I quickly remembered my safety briefing from Frans, and held onto the rope with all the strength I could muster! Precariously clinging to a rock face on what feels like the edge of the world, with only me and myself to stop a plummet to the ground, I came to a very important epiphany...
When all is said and done, the only person you can fully rely on in life, is yourself. If you don't believe that you are strong enough, or clever enough, or capable enough, or beautiful enough to tackle the situation at hand, then who will believe it? If you don't see yourself as perfect, forget about your hangups and insecurities, and feel confident if your abilities and your worth, then you have nothing. If you can't see yourself as capable enough to live your own life, then you are defeating the purpose of life.
My brainwave over, my strength renewed, I soldiered on, and a few minutes later, was shouting my victory cry to the whole valley! A short while later, Frans joined me on the ground, and I could swear he was still giggling at my victory dance! I was still beaming from ear to ear, and ready for the next challenge he had planned...
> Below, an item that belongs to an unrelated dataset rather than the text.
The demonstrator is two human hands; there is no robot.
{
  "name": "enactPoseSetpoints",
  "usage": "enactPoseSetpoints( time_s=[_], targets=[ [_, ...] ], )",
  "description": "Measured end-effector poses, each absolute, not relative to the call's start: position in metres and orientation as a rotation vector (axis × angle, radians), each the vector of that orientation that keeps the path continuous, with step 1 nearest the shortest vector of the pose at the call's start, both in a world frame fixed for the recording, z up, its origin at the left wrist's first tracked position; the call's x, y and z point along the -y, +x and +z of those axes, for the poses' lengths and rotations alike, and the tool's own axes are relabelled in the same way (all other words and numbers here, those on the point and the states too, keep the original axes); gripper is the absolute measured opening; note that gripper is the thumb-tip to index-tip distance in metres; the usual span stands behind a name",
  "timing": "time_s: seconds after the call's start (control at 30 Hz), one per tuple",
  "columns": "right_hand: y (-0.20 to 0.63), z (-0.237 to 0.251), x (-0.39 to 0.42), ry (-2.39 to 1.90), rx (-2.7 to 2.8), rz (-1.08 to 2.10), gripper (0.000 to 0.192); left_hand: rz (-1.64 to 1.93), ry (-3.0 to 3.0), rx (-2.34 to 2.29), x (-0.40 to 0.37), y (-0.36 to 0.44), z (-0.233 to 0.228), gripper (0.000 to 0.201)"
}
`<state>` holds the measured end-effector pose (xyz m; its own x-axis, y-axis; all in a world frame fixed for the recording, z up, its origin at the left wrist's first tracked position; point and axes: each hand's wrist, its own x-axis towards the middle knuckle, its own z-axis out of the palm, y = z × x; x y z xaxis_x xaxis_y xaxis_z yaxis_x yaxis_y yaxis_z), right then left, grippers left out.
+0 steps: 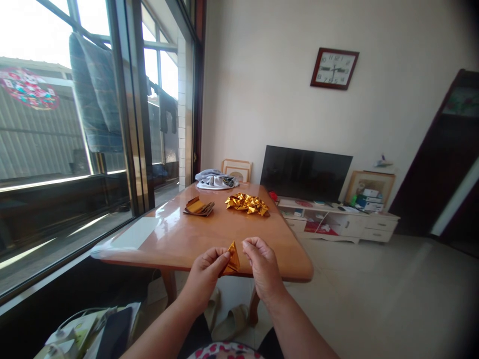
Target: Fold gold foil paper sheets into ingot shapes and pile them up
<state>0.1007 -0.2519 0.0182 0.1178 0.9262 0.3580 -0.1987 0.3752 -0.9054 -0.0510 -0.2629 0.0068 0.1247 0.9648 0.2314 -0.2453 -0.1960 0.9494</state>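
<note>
My left hand [209, 271] pinches a folded piece of gold foil paper [234, 258] between thumb and fingers, just above the table's near edge. The paper has a pointed top and creased sides. To its right, a small gap away, my right hand [264, 262] is closed with thumb and forefinger pressed together; whether anything is between them I cannot make out. Farther back on the table lies a heap of folded gold foil pieces [247, 204]. Left of the heap is a stack of flat gold and brown paper sheets [199, 206].
The brown table [239, 232] has a rounded near corner. Folded cloth [215, 179] lies at its far end. Behind stand a television [305, 172] and a white cabinet [346, 224]. A window frame [132, 109] runs along the left. Slippers [234, 321] lie under the table.
</note>
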Motion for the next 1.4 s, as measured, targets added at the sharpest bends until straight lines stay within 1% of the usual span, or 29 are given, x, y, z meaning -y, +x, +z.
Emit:
enactPoseSetpoints(
  time_s=[0.07,0.27,0.5,0.7,0.83,1.03,1.23,1.4],
  targets=[
    [0.1023,0.0194,0.2528,-0.827,1.195,0.943,0.023,1.313,1.211,-0.783,0.2622,-0.0519,0.0072,0.029],
    [0.1002,0.0224,0.2572,-0.811,1.337,1.023,0.028,1.296,1.22,-0.77,0.263,-0.0507,0.0082,0.029],
    [0.1024,0.0204,0.2552,-0.826,1.337,0.976,0.022,1.283,1.258,-0.785,0.2644,-0.0496,0.0095,0.028],
    [0.1037,0.0197,0.2555,-0.792,1.313,1.047,0.019,1.28,1.251,-0.777,0.2628,-0.0501,0.0077,0.028],
    [0.1052,0.0185,0.2541,-0.78,1.336,1.083,0.021,1.286,1.235,-0.785,0.2644,-0.0489,0.0094,0.028],
    [0.104,0.0136,0.2527,-0.839,1.293,0.95,0.023,1.259,1.252,-0.786,0.2679,-0.0468,0.0132,0.031],
    [0.1037,0.0143,0.2536,-0.779,1.236,1.184,0.024,1.252,1.256,-0.8,0.2673,-0.0506,0.0114,0.03],
    [0.1048,0.0177,0.2543,-0.794,1.227,1.215,0.021,1.253,1.269,-0.798,0.2674,-0.0524,0.0099,0.03]
  ],
)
That was, until I heard what the next challenge was! Apparently, if you can climb down it, then you can climb up it too, and so, I started on my first rock climb! Climbing up was definitely tougher than abseiling down. There is no fixed route, you are attached to a rope and a belayer at the bottom for support, but other than that, it's just you and a mountain. Picking my way inch by inch up the steep rock face, Frans shouting encouragement from below, I realised that self-reliance comes in many different forms. Some of the foot and hand holds I needed to use were only a centimetre or two wide, and I would never have thought that such a tiny strip of rock was enough to support my weight and get me up to the next ledge. I'll be the first to admit that I nearly gave up, more than once. I was afraid to put my life into my own hands, afraid to take the leap of faith that would be needed to rest my weight fully on the next foothold, afraid of the consequences of 'failing'. After a long pause, I realised that I had no guarantee that it wouldn't hold, no guarantee that I would not be able to make it to the next ledge, non guarantee that I would fail. All I had, was the knowledge that I am capable and strong, and that if things did go wrong, I was connected to a safety system that would not fail me.
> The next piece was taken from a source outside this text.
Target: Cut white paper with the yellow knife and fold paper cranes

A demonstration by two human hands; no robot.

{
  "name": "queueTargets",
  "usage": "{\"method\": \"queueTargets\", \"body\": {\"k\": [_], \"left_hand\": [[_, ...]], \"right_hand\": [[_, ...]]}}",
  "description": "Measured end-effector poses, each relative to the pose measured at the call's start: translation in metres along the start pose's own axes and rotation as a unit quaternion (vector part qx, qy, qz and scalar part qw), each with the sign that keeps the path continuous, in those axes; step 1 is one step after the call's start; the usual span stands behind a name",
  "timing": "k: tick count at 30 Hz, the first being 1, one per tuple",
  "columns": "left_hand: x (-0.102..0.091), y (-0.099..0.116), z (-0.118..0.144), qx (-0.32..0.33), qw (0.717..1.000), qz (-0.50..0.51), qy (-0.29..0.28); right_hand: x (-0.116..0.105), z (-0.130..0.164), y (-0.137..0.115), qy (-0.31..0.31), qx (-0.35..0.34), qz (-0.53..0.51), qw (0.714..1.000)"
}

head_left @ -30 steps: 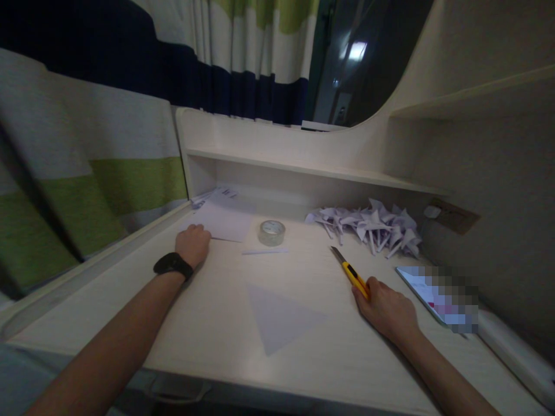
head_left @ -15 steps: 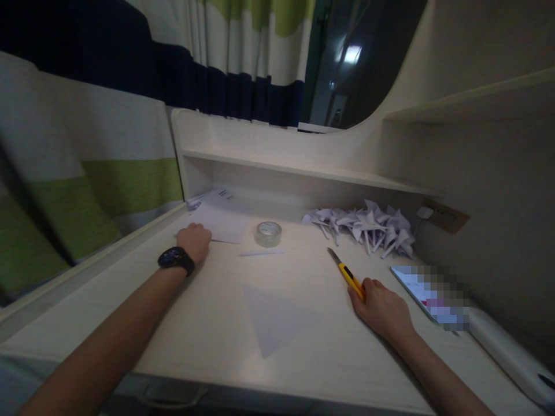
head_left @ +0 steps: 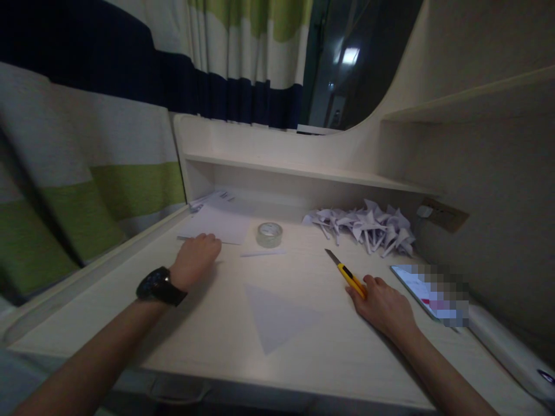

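My right hand (head_left: 384, 306) is closed around the yellow handle of a utility knife (head_left: 352, 281). Its bare blade points away from me and to the left, just above or on the desk. At the near edge of a stack of white paper (head_left: 223, 222) is my left hand (head_left: 197, 260), back upward, wearing a black watch. Its fingers bend down and their tips are hidden, so I cannot tell whether they touch or grip anything. Between my hands a white paper triangle (head_left: 277, 318) lies flat. Beyond it are a thin rolled paper stick (head_left: 263, 253) and a roll of clear tape (head_left: 269, 235).
A heap of white paper pinwheels (head_left: 366, 225) lies at the back right of the white desk (head_left: 195, 341). A phone or tablet (head_left: 427, 294) with a blurred screen lies on the right, beside a long white object (head_left: 507, 352). A low shelf (head_left: 299, 169) runs along the back.
My left hand has come back toward me and slightly right from the left side of the paper stack. The right hand and knife have hardly moved.
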State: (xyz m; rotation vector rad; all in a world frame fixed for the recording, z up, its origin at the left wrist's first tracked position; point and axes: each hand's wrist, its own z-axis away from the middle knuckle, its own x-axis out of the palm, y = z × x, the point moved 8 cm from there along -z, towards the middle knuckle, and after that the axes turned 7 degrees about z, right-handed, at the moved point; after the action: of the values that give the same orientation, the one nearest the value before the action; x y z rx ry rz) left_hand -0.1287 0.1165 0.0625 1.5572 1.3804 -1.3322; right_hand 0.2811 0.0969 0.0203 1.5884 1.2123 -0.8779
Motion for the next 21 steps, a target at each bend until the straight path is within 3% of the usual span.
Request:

And so, I did it. I pushed up with my right leg, reached and grabbed with my left hand, and slowly but surely, I made it to the top. I had conquered what I thought as unconquerable, I had quelled my fears and learnt to trust in myself and my instincts, and the mountains and crags echoed my shouts of triumph!
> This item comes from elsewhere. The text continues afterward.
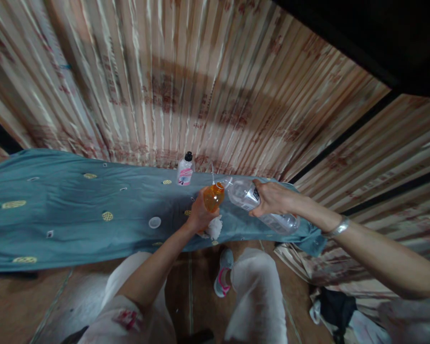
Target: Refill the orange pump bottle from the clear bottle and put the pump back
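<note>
My left hand (199,212) is wrapped round an orange bottle (214,197), whose open mouth points up. My right hand (270,197) grips a large clear plastic bottle (241,195) with a dark-and-silver label. That bottle is tilted, its neck lower-bodied side lying to the right and its mouth close to the orange bottle's mouth. Whether the two mouths touch, I cannot tell. Something white and crumpled (214,228) lies just below my left hand. To the left on the cloth is a small round whitish lid or dish (155,222).
A white-and-pink bottle with a black cap (185,170) stands near the curtain. The blue-green cloth (68,191) with yellow prints covers a long, narrow surface. Behind it hangs a pleated patterned curtain (186,95). Dark and pale cloth items (335,308) lie at the lower right.
</note>
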`<state>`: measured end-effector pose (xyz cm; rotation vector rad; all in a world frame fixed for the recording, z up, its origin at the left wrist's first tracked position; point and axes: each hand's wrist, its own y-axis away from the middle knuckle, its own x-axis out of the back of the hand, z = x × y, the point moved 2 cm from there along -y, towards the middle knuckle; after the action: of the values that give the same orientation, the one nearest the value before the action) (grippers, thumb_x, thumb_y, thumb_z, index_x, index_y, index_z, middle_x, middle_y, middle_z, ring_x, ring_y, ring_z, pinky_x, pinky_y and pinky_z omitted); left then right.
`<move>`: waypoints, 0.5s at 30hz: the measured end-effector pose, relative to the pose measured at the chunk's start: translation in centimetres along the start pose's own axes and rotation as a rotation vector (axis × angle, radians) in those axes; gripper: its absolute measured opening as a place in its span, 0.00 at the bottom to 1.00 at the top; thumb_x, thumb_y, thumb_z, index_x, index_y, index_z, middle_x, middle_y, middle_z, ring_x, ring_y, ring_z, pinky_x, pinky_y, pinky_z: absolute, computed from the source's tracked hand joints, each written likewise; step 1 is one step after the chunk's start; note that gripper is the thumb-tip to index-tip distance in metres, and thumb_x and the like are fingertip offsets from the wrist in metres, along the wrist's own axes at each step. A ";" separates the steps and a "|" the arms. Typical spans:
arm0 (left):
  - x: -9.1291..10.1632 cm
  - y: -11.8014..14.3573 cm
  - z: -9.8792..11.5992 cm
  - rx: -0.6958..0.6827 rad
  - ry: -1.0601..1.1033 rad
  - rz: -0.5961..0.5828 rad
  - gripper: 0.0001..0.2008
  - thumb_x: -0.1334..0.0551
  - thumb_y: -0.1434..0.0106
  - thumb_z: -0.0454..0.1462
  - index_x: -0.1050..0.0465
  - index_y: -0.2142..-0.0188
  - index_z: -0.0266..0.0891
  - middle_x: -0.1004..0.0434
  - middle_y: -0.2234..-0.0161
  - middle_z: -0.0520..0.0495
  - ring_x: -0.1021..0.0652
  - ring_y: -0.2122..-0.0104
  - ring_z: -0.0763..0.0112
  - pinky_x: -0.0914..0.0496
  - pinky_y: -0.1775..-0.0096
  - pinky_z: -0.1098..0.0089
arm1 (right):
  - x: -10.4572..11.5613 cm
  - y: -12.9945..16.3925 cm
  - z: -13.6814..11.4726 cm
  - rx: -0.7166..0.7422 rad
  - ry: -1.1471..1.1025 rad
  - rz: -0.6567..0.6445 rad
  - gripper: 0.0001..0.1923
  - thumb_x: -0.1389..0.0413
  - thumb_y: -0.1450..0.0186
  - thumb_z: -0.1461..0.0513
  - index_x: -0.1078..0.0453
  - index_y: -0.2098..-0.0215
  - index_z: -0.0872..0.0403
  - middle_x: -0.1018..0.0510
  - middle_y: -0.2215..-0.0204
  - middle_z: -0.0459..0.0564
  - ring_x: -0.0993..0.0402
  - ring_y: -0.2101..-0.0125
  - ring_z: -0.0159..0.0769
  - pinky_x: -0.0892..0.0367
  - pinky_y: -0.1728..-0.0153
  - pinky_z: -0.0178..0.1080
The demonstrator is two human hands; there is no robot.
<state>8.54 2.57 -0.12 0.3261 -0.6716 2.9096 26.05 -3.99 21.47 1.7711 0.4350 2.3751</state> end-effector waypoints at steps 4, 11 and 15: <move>0.0 0.0 0.0 -0.004 0.009 0.009 0.39 0.28 0.49 0.32 0.40 0.39 0.44 0.20 0.48 0.45 0.17 0.54 0.59 0.20 0.50 0.58 | -0.1 0.0 0.1 0.001 -0.003 0.004 0.40 0.33 0.44 0.46 0.33 0.43 0.62 0.17 0.67 0.56 0.18 0.64 0.50 0.38 0.71 0.38; 0.1 0.0 0.2 0.007 0.007 -0.012 0.39 0.30 0.48 0.31 0.42 0.39 0.44 0.21 0.47 0.44 0.17 0.52 0.58 0.21 0.49 0.57 | 0.1 0.0 0.1 -0.003 -0.007 -0.008 0.42 0.33 0.44 0.45 0.33 0.42 0.64 0.17 0.65 0.58 0.18 0.63 0.52 0.37 0.70 0.39; 0.1 0.0 0.1 -0.002 0.005 0.001 0.39 0.29 0.49 0.32 0.42 0.40 0.43 0.21 0.47 0.44 0.17 0.53 0.58 0.21 0.49 0.57 | 0.1 0.0 0.0 -0.003 -0.010 -0.011 0.41 0.33 0.44 0.46 0.33 0.42 0.63 0.17 0.65 0.58 0.18 0.63 0.51 0.37 0.70 0.39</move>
<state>8.52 2.52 0.03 0.3188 -0.6750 2.9097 26.03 -4.01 21.55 1.7743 0.4378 2.3570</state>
Back on solid ground after abseiling back down, clouds were building and the wind was picking up. We decided that two life-changing epiphanies were enough for one day, and set out on a hike to get us to the top of the crags near the vehicle. Birds and butterflies and unbelievable sights made the hike seem to fly by, and in no time at all we were enjoying lunch in the shade of a tiny waterfall.
Unfortunately, all good things must come to an end, and so also my unbelievable weekend. Sunday afternoon was spent travelling back home, quietly contemplating the experience I had just had, and determined to take the lessons learnt to heart and apply them to my everyday life.
I would like to thank the original Monkey Man, because without him this weekend would never have taken place. As I mentioned before, Frans has his own equipment which made this whole weekend easier on planning and budgets, but commercial climbs and abseils are available through out the region. If you ever find yourself with a case of cabin fever, take to the roads and experience all that life has to offer! You might learn some amazing lessons along the way!